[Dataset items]
━━━

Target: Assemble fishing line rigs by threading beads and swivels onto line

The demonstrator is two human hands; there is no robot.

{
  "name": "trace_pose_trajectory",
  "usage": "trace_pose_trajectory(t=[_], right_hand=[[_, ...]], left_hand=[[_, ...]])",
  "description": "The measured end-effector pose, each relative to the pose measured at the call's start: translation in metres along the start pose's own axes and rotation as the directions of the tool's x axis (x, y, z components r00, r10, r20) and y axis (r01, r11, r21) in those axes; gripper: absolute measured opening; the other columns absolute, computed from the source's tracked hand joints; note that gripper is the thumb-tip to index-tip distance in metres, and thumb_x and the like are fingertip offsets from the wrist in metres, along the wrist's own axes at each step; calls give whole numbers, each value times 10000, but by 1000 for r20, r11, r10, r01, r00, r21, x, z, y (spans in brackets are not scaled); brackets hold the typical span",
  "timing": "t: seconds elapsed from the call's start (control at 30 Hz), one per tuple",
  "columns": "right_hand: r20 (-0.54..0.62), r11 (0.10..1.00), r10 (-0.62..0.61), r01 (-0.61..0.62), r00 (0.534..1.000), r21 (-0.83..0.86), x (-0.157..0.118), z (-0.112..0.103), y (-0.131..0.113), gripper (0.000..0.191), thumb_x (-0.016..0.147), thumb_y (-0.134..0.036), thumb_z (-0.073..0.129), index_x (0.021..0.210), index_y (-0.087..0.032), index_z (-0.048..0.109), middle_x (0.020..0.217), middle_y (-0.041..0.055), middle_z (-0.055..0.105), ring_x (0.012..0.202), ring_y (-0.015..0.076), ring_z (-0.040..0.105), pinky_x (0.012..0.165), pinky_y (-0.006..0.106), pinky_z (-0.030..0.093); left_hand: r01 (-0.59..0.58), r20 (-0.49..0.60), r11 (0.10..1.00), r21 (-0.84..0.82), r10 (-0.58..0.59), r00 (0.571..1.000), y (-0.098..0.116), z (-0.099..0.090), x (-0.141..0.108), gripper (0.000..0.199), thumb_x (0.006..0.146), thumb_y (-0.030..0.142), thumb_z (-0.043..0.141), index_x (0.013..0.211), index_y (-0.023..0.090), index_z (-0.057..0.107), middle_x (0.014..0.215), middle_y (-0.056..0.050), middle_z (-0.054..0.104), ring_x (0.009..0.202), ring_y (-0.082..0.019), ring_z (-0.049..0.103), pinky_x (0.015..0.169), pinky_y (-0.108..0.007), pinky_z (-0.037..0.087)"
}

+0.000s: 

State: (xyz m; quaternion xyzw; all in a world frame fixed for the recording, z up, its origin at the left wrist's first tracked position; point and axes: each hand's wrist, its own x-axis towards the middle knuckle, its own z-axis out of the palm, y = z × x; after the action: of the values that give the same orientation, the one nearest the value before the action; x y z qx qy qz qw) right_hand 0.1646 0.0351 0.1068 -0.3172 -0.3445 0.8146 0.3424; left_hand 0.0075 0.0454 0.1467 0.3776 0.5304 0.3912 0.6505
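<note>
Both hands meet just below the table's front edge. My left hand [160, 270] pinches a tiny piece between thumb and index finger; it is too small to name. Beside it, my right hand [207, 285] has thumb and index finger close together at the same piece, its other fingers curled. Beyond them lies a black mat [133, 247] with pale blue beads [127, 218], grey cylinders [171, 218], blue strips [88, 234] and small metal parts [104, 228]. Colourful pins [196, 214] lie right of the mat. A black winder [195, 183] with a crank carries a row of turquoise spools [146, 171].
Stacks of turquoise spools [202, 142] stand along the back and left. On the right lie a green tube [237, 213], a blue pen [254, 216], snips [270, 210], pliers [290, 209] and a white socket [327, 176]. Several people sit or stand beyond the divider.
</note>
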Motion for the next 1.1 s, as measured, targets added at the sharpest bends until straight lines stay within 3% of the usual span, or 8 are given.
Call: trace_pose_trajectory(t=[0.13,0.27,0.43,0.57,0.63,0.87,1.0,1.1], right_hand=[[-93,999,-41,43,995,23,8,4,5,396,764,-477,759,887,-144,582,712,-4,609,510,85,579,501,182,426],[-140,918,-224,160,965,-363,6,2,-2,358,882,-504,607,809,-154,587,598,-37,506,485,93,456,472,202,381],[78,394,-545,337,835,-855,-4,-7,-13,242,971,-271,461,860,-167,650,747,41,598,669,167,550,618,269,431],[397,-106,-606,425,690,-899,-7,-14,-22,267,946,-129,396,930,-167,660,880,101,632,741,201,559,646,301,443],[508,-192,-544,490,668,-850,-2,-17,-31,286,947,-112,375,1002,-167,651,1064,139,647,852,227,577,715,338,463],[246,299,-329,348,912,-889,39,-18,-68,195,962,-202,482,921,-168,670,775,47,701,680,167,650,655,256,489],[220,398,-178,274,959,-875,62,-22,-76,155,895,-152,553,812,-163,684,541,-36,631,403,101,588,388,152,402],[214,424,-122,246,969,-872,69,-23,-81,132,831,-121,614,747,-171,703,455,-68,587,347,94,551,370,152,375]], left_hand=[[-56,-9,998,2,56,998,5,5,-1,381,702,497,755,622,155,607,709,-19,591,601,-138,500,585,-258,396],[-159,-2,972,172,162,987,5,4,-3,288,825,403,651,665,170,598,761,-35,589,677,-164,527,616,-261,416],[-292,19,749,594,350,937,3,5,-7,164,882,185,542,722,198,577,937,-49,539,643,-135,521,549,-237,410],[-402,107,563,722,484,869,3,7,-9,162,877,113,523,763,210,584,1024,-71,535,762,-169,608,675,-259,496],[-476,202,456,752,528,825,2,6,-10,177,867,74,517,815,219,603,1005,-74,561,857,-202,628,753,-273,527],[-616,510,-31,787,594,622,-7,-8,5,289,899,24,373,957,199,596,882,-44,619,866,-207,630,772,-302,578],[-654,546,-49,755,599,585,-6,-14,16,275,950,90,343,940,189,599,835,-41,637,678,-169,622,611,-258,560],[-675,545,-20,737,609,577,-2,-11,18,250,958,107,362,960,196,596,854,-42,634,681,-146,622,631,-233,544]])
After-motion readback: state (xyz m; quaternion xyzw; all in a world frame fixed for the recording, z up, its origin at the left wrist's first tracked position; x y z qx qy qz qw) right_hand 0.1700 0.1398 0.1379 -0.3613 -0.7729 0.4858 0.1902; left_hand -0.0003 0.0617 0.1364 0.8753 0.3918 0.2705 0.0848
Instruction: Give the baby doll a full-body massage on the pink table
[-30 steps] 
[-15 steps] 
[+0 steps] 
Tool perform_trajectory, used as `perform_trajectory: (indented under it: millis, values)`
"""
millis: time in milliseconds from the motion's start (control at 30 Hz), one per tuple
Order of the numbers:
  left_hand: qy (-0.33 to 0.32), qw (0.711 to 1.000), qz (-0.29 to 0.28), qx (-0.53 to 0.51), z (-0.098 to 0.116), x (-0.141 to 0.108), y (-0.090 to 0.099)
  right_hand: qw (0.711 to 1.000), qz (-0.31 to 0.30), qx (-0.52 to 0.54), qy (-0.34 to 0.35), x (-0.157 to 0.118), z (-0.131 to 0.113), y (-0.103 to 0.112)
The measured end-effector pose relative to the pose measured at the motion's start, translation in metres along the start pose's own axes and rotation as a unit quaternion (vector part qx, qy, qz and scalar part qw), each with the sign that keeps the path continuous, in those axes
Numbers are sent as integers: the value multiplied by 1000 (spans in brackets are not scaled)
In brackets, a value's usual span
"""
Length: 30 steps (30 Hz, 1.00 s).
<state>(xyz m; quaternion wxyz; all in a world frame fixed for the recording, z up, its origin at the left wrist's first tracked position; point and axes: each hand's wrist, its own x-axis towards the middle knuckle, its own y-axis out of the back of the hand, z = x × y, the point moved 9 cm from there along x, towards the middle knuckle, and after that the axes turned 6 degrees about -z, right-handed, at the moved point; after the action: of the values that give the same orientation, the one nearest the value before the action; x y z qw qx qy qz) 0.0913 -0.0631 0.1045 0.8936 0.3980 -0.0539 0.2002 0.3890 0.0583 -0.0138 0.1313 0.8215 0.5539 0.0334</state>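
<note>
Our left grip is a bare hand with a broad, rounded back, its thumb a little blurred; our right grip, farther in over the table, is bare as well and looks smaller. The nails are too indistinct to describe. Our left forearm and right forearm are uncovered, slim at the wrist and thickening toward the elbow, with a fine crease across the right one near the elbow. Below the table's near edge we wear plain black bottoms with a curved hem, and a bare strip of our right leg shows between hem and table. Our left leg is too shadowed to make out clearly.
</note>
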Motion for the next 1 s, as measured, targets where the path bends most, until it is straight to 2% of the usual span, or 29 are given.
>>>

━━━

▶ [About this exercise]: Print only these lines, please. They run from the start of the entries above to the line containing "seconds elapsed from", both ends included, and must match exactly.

▶ [Your solution]:
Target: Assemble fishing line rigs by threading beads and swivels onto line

The demonstrator is two human hands; there is no robot.

{
  "name": "trace_pose_trajectory",
  "usage": "trace_pose_trajectory(t=[_], right_hand=[[_, ...]], left_hand=[[_, ...]])",
  "description": "The measured end-effector pose, each relative to the pose measured at the call's start: translation in metres along the start pose's own axes and rotation as the directions of the tool's x axis (x, y, z components r00, r10, r20) and y axis (r01, r11, r21) in those axes; gripper: absolute measured opening; the other columns absolute, computed from the source's tracked hand joints; note that gripper is the thumb-tip to index-tip distance in metres, and thumb_x and the like are fingertip offsets from the wrist in metres, along the wrist's own axes at each step; calls give whole numbers, each value times 10000, but by 1000 for r20, r11, r10, r01, r00, r21, x, z, y (spans in brackets are not scaled); brackets hold the typical span",
  "timing": "t: seconds elapsed from the call's start (control at 30 Hz), one per tuple",

With this, the output is complete.